#### [The problem]
As the answer, give every line of the records that includes the word "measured".

#### [Material shown]
>>>

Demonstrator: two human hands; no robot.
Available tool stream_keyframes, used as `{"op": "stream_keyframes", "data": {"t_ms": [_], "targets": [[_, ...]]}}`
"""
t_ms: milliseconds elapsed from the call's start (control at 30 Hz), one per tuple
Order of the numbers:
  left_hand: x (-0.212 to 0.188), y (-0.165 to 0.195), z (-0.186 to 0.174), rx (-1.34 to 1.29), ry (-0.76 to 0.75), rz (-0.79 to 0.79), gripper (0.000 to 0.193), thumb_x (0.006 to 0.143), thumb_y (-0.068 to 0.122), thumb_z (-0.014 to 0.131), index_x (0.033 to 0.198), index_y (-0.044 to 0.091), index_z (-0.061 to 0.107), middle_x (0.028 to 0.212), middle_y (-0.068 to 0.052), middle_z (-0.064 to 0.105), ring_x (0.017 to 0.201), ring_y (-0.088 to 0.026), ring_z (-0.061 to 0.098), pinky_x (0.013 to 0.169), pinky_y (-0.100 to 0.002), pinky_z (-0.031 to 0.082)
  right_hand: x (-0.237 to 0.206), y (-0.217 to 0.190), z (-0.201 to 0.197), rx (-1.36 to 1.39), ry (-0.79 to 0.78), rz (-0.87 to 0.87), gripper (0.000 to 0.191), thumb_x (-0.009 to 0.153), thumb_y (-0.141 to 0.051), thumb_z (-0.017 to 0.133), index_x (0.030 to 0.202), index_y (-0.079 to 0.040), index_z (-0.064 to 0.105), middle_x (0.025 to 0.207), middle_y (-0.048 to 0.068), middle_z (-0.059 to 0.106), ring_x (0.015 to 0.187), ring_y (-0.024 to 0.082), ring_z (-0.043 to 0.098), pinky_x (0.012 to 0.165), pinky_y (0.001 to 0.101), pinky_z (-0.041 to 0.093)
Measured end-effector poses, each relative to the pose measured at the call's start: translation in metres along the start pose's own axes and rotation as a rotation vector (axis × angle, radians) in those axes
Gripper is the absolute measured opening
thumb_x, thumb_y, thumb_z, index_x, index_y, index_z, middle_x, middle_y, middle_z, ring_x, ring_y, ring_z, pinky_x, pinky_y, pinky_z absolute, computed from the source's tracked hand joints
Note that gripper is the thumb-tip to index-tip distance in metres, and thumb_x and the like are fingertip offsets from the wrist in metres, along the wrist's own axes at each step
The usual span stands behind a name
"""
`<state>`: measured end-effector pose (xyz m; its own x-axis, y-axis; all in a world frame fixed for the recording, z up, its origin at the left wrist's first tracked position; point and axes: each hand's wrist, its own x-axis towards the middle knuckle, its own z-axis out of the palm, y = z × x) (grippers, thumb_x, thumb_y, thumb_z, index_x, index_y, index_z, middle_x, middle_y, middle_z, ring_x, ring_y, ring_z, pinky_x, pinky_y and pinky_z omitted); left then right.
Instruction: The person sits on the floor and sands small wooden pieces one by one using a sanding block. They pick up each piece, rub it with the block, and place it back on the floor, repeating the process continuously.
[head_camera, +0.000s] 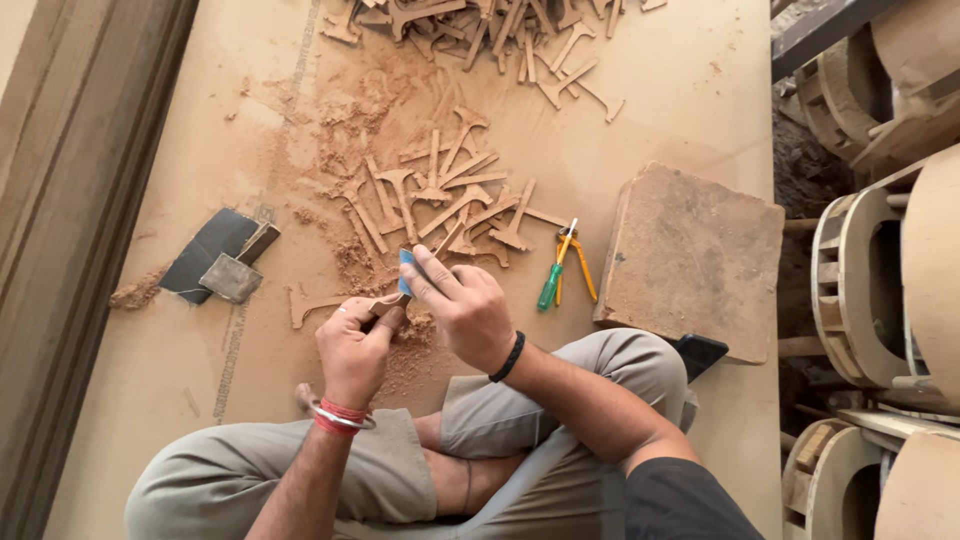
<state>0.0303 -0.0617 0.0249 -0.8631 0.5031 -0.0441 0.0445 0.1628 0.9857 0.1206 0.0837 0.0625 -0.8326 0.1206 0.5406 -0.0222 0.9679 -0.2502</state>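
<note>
You sit cross-legged on a large brown board (180, 380) that carries everything here. Far to the left, a dark wooden beam (70, 230) runs along the board's left edge. Just inside that edge lies a dark sheet of sandpaper (205, 252) with a small grey square piece (231, 277) on its lower corner, and a little heap of sawdust (135, 293) beside it.

Moving right, your left hand (355, 345) sits near the board's middle, low down, its fingers curled and pinching a small flat wooden cut-out (384, 303) at its end. A lone cut-out piece (310, 303) lies on the board just left of that hand.

Your right hand (462, 305) is touching the left, its fingers pressed together over a blue pad of sandpaper (406, 272), which it holds against the cut-out. So the cut-out is caught between both hands, just above the board, over a patch of sawdust.

Above your hands a loose cluster of T-shaped wooden pieces (440, 195) is scattered over the middle of the board, and a bigger pile (480, 25) lies along the top edge. Right of the hands rests a green-handled screwdriver (556, 270) next to yellow-handled pliers (582, 270). Further right a square slab (695, 260) lies at the board's right edge. Beyond that edge stand rounded wooden frames (870, 290).
</note>
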Motion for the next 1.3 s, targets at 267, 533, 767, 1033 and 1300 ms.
{"op": "stream_keyframes", "data": {"t_ms": [267,533,767,1033,1300], "targets": [[-0.002,0.002,-0.007,-0.006,0.01,-0.021,0.006,0.09,0.004,0.073,0.093,0.001,0.076,0.077,-0.004,0.07,0.064,-0.008,0.064,0.057,-0.025,0.051,0.0,0.014,0.006,-0.056,0.041,-0.074,0.039,0.091,-0.008,0.066,0.129,-0.011,0.073,0.139,0.01,0.066,0.082,0.022,0.063,0.079,0.0356,0.053],[-0.003,0.014,0.0,0.119,0.071,0.102,0.01,0.088,0.004,0.075,0.098,0.002,0.078,0.075,-0.004,0.068,0.061,-0.01,0.061,0.056,-0.025,0.047,0.006,0.016,-0.002,-0.072,0.061,0.019,0.038,0.094,-0.005,0.063,0.13,-0.013,0.071,0.142,0.01,0.065,0.099,0.021,0.07,0.087,0.0351,0.055],[-0.007,0.002,-0.005,-0.09,0.027,0.004,0.008,0.092,0.004,0.073,0.096,-0.001,0.075,0.08,-0.003,0.068,0.064,-0.01,0.064,0.058,-0.024,0.051,0.011,0.037,-0.002,-0.187,0.051,0.045,0.039,0.089,-0.008,0.066,0.127,-0.011,0.075,0.136,0.011,0.069,0.08,0.02,0.066,0.072,0.0345,0.054],[0.01,-0.041,-0.009,-0.809,-0.118,-0.51,0.017,0.102,0.015,0.062,0.097,0.001,0.069,0.076,-0.004,0.065,0.057,-0.012,0.059,0.053,-0.027,0.051,-0.005,0.039,0.009,0.003,0.144,0.035,0.038,0.095,-0.003,0.066,0.129,-0.016,0.075,0.128,0.001,0.073,0.092,0.016,0.069,0.08,0.0337,0.056],[0.012,-0.05,-0.018,-0.923,-0.219,-0.63,0.02,0.102,0.02,0.06,0.09,0.005,0.063,0.069,-0.004,0.064,0.053,-0.012,0.056,0.047,-0.028,0.046,0.01,0.069,0.011,-0.216,0.215,0.027,0.04,0.089,-0.002,0.061,0.126,-0.012,0.072,0.137,0.014,0.065,0.105,0.026,0.071,0.088,0.0392,0.054]]}}
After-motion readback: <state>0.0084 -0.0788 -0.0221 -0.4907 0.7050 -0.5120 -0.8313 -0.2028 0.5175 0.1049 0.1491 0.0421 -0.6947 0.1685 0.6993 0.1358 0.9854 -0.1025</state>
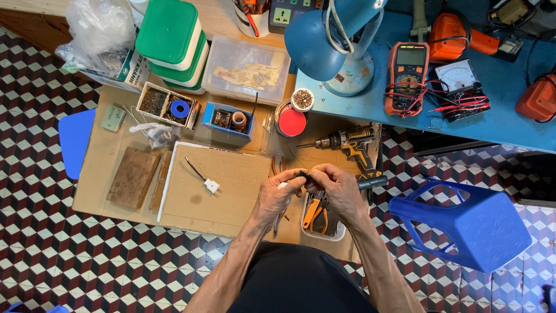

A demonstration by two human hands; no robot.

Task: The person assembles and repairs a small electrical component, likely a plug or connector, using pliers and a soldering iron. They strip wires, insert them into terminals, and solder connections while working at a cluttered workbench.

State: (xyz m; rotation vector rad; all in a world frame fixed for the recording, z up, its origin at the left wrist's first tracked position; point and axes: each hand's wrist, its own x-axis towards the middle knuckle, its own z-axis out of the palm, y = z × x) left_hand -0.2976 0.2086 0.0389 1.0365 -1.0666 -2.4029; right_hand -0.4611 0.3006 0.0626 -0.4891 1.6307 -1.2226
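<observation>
My left hand (277, 194) and my right hand (339, 188) meet over the cardboard work surface (116, 156), fingertips pinched together on a small black part (303, 174); what it is I cannot tell. Under my right hand is a white tray (339, 235) holding orange-handled pliers (313, 212). A white plug on a dark lead (211, 185) lies on a cardboard sheet (231, 203) left of my left hand. A cordless drill (347, 142) lies just beyond my hands.
A blue plastic stool (463, 223) lies tipped at the right. The blue bench (509, 124) carries an orange multimeter (408, 75), an analogue meter (457, 81) and a blue desk lamp (324, 37). Green-lidded boxes (171, 40), small parts boxes (227, 120) and a red lid (292, 122) stand behind.
</observation>
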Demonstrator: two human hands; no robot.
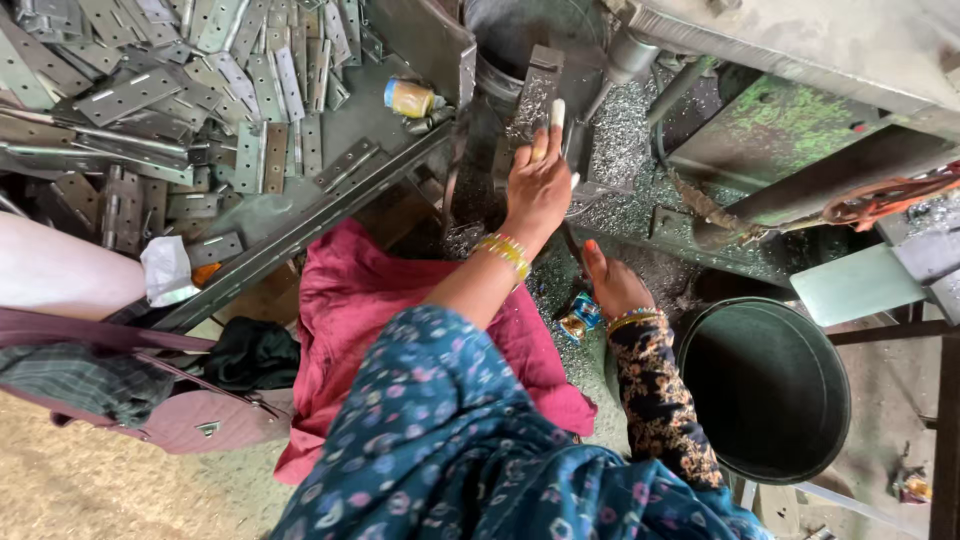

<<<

#### [Solution to this exercise]
Measured end-effector poses, each relative to the pose measured at the call's start: translation in metres along the start pose's own axes and rotation as a rotation vector (axis × angle, radians) in those axes
Gripper is the absolute measured opening
`<state>`: measured end-effector pose (xyz m; its own x-axis, y-axis; all in a world frame fixed for the recording, z up, its origin at the left wrist's first tracked position; point and axes: each hand's wrist, its own x-axis towards the middle knuckle, its own z-axis out of the palm, y = z × x) (grippers, thumb_x, thumb_y, thumb_z, index_x, index_y, index_z, middle_x, middle_y, middle_z, ring_x, ring_y, ring_z, pinky_x, pinky_y and pinky_z omitted); left then right.

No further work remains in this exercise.